Over the last 30 years, reporting requirements for research activities have evolved considerably not only in Germany but also in a number of other European countries. The various internal and external demands for data at the respective national levels have led to the specification of individual research information systems that go along with different contents as well as technical and organisational features. As a consequence, universities and research institutes have developed a variety of different solutions to generate data and information on their research activities. Whereas some institutions employ sophisticated research information systems and processes, others require extensive personnel and time resources to be maintained. Therefore, the generation of comparable data over large numbers of institutions in Germany has become increasingly difficult due to the variety of local research information systems with different content, data definitions, legal standards, technical solutions, data formats, internal functions and data recipients. These developments have increased the demand for a standardised approach in the collection of data on research activities. In so doing, it is necessary to identify elements of a future research core dataset and to specify, which additional information should be included depending on the requirements on the local or institutional level.
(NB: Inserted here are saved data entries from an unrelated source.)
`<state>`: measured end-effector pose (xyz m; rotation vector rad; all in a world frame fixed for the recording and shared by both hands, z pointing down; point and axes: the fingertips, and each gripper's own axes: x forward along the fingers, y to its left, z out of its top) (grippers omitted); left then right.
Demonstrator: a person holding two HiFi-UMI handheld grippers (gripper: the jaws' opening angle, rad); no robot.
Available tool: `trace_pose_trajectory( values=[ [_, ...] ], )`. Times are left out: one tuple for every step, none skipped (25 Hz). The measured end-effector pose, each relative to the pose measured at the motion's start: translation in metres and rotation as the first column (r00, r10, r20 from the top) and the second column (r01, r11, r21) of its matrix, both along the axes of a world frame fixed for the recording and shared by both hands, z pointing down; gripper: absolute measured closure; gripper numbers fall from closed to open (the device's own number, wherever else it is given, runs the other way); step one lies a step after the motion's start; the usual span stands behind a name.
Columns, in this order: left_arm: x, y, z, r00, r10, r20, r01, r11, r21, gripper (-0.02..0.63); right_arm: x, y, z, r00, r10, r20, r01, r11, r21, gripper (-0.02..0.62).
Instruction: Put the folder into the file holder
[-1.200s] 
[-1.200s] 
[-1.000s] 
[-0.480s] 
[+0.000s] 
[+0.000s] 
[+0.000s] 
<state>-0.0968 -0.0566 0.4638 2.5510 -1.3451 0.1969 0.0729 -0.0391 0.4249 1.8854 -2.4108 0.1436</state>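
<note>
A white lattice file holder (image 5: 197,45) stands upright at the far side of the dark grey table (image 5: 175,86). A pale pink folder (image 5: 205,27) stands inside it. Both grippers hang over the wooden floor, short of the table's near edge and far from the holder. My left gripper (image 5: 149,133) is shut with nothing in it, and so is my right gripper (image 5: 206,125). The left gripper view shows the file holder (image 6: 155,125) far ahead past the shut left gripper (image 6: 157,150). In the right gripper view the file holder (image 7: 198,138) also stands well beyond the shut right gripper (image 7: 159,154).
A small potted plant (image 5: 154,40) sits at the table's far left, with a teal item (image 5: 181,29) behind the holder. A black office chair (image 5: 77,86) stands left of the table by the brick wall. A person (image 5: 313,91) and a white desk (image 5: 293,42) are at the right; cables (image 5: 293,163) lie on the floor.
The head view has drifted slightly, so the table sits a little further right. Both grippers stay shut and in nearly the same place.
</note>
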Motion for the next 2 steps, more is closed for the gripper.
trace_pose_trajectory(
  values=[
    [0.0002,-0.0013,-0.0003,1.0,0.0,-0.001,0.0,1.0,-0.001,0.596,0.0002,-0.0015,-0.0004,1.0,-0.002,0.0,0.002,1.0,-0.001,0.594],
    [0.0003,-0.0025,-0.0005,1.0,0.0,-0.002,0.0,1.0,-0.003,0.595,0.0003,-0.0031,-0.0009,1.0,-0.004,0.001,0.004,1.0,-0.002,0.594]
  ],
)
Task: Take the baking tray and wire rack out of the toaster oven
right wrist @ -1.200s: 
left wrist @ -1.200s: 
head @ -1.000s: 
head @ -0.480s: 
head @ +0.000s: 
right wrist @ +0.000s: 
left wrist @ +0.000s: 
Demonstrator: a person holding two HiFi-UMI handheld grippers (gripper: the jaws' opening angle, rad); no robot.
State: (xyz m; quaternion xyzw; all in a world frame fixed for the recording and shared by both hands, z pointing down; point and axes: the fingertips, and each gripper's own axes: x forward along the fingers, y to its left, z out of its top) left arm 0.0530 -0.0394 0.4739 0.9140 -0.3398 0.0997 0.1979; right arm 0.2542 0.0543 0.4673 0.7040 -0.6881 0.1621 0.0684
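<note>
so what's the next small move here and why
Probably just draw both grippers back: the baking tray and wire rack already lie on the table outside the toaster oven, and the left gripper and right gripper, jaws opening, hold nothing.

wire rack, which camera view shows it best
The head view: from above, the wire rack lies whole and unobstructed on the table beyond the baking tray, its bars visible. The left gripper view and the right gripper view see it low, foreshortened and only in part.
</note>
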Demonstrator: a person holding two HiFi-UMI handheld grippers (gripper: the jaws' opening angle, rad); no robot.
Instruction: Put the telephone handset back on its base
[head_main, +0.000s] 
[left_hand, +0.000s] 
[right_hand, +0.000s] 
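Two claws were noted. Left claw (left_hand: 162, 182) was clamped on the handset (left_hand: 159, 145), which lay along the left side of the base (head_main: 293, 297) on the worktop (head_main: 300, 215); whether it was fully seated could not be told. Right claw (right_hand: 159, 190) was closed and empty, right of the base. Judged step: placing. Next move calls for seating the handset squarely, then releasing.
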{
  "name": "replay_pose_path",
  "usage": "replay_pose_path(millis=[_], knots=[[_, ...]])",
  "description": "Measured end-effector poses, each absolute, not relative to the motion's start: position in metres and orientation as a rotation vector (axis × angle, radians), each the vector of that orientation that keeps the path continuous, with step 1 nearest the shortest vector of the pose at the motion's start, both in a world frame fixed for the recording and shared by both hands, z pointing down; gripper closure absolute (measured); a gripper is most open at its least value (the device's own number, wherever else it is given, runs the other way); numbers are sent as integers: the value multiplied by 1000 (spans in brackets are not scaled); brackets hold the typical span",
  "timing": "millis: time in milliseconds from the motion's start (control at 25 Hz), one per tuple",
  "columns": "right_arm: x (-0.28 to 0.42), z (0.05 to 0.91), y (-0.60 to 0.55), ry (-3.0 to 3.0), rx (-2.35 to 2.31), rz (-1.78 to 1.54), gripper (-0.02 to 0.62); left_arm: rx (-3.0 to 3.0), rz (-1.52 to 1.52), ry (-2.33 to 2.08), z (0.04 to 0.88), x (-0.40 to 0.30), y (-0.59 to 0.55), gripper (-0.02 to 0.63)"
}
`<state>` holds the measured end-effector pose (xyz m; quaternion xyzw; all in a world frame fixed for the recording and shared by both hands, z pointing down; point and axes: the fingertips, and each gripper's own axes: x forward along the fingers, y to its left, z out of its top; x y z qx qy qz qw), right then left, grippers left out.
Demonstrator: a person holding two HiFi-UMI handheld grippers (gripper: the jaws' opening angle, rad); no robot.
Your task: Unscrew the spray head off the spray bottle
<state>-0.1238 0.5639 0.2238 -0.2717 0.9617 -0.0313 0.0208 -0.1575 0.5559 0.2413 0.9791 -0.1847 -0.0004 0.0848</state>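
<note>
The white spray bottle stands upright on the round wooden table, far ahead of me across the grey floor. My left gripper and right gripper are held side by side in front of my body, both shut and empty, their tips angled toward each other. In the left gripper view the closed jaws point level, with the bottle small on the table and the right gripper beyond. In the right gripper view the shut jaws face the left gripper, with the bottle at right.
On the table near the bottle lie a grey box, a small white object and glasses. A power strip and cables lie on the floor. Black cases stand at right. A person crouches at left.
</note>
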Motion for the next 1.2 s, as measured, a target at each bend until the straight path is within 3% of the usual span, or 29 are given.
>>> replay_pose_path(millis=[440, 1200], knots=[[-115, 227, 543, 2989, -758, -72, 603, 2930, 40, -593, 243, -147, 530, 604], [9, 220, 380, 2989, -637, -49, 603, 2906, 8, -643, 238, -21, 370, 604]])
The debate on the performance of the German university system, which started in the 1980s, also prompted calls for systematic reporting about research outputs. At the same time, there were attempts to define a common format for electronic research data in Europe (Common European Research Information Format; CERIF).
International data collections so far have not managed to meet existing information requirements on the national or subnational level in Germany. As a consequence, the decentralised research system has led to the emergence of different information systems with incompatible contents as well as individual data definitions, legal specifications, technical solutions and data formats.
In order for universities and research institutions to consistently report their research activities, a uniform provision of data on research processes and activities is needed. Besides data needs for internal controlling (performance-based funding or performance-related bonuses), research institutes are regularly faced with data requests by ministries of science (on both the federal and the state level), statistical offices, the German Council of Science and Humanities, accreditation agencies, the Centre for Higher Education as well as national or international rankings. As a consequence, universities, research institutions and scientists in Germany have to cope with increasing information demands by a variety of actors.
The same information is repeatedly requested in different formats. In addition, data demands may vary in type and content. On the one hand, reporting requirements have become increasingly complex. On the other hand, this heterogeneity makes a comparison and aggregation of these data and evaluations of long-term developments rather difficult. In addition, different actors and organisations (such as funding agencies, foundations, commissions of experts, ministries, bibliometric databases or statistical offices) have built up individual data collections. Ideally, these collections should be merged or combined to reduce reporting efforts. In addition, they may serve for cross-checks in order to enhance the validity of available data.
The reporting on research activities requires quality-assured and comparable data. However, the low fit and proliferation of existing standards have so far constrained the collection of meaningful data. Reporting on research activities, as well as on their quality and quantity for the purpose of quality assurance has become increasingly important. For this reason, the standardisation of the most relevant data formats is indispensable.